Despite the growth in a host of other formats, supercenters remain the fastest-growing segment of U.S. food retailing, according to Columbus, Ohio-based Retail Forward. After them, the consulting firm expects dollar stores and other small-format value retailers to continue to grow nearly as fast, adding 8,000 stores.

"Lacking both history and [in some cases] size to justify investing resources, how do CPG [consumer packaged goods] manufacturers identify and cultivate ‘ground-floor’ channel opportunities that could be the next major retail force?" asks Jim Hertel of Willard Bishop Consulting, Barrington, Ill.

Growth is emerging or continuing in a variety of formats that get less attention. For example, club stores, thought to have peaked after rapid expansion in the early 1990s, have been a potent growth channel in the past year.

Join the club

Indeed, while same-store sales have stagnated overall for Wal-Mart Stores in recent months, a reinvigorated Sam’s Club has been a surprise growth engine. Same-store sales for the U.S. Wal-Mart Stores division was a fairly anemic 2.2 percent in July, but Sam’s Club same-store sales rose 7 percent. Wal-Mart’s club rival, Costco, is doing even better. Overall sales through the first nine months of its fiscal year, which ends Aug. 9, were up 14 percent to $33 billion, with same-store sales contributing 11 percent growth.

Beyond Costco, Sam’s and BJ’s Wholesale Club, some other club-like formats also are emerging, presenting new opportunities for food processors, says Sven Risom, senior consultant with Cannondale Associates in Wilton, Conn.

He points to Cincinnati-based Gordon’s Foodservice, a foodservice supplier that’s opening retail stores at several locations around the country offering foodservice packs for walk-ins from both restaurants and the general public.

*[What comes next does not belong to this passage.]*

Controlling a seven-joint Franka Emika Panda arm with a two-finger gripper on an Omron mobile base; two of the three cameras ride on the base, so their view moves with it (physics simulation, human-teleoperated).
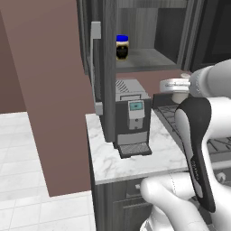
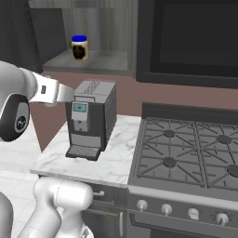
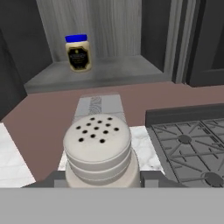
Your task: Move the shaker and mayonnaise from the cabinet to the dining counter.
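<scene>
The shaker (image 3: 97,151), a pale rounded bottle with a perforated domed cap, is pinched by the gripper (image 3: 98,181), whose jaws are pressed against its sides. It is held above the coffee machine (image 1: 131,118), a boxy dark-and-silver unit with a small screen and a ribbed drip tray, which stands on the veined marble worktop (image 1: 135,160). Beside the machine a stove (image 2: 186,153) with black cast grates is seen. Above and behind the machine, the open cabinet (image 3: 113,74), of grey wood grain, contains the mayonnaise (image 3: 78,53): a round jar of cream contents with a blue lid and dark label, upright on the shelf.
</scene>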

Unlike clubs, the Gordon’s locations don’t charge membership fees. But like clubs, they offer smaller players and foodservice suppliers the opportunity to expand their customer bases shoulder-to-shoulder with big national retail brands, Risom says. In the case of H.J. Heinz Co., a player in canned soup in Europe and U.S. foodservice but not in U.S. retail, consumers can try a competitor to Campbell at foodservice outlets.

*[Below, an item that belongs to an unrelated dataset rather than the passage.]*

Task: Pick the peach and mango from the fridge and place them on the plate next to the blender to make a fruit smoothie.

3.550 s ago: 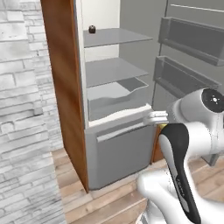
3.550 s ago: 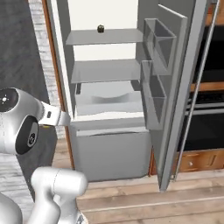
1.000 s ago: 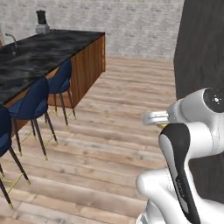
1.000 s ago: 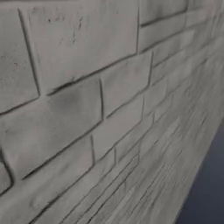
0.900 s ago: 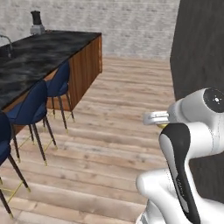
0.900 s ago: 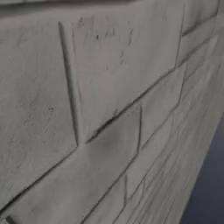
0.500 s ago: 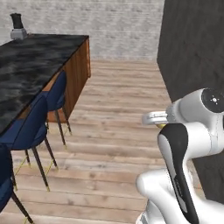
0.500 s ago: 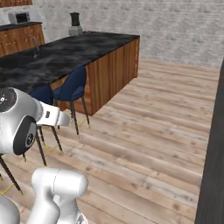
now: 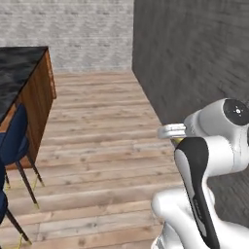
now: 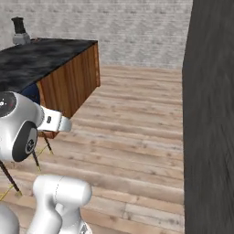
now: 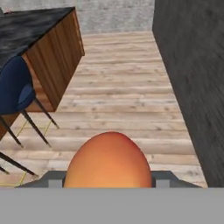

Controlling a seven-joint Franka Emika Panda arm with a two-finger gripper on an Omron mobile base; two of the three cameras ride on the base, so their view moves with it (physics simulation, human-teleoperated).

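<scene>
Island (image 10: pixel 68 68) with black top at 10 o'clock in the right base view, blender (image 10: pixel 19 31) on its far end. Peach (image 11: pixel 108 161), smooth, orange shading to red on top, sits at 6 o'clock in the hand view, probably gripped, though the fingers are hidden, so I cannot tell

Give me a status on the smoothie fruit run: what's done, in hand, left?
Done: one fruit is out of the fridge; an orange-red fruit, likely the peach, sits at the gripper in the hand view. In hand: carrying it across the wood floor toward the dark-topped island, where the blender stands at the far end. Left: setting it on the plate, then fetching the mango.
</scene>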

The growing variety of outlets that are at least open to tinkering with food offerings leaves manufacturers needing to make choices about where it makes sense to play. One major food company recently considered entering Bed Bath and Beyond stores with some products before running the numbers and determining it couldn’t be done profitably, said Jon Kramer, president of J. Brown Agency, Stamford, Conn. J. Brown develops co-marketing promotions with retailers and is jointly owned by the ad agency Grey Global Group and grocery products broker Crossmark.

 DOLLAR SHARE OF GROCERIES & CONSUMABLES    
   2003  2008
 Traditional grocery  56.3%  48.3%
 Convenience stores  12.4%  12.0%
 Non-traditional grocery  31.3%  39.7%
     
 Source: Willard Bishop Consulting    
"If you don’t have the established distribution or logistics resources to get in there, it becomes much more expensive," Kramer says. "The cost per unit sold sometimes just doesn’t make sense. Plus, these companies really have to keep their eye on the volume ball. They’ve got to be looking at driving the high volume with their biggest customers."

That said, however, dollar stores’ growth clearly has captured the attention of branded food manufacturers. And drug stores have become aggressive about moving in on the turf of convenience stores and supermarkets by expanding their food offerings.

"Drug is a very big growing opportunity that everyone is focusing in on because of the aging of America and the shopper profile," Kramer says. "When people are dropping in there, they might as well be buying something else. And if you lump all of these new distribution opportunities together, there’s a high degree of interest."

Even home improvement retailers have begun to show interest in food and beverage brands to drive incremental sales via special displays near checkout stands. PepsiCo's Pepsi and Frito-Lay brands have done promotions with home improvement retailers, including Home Depot.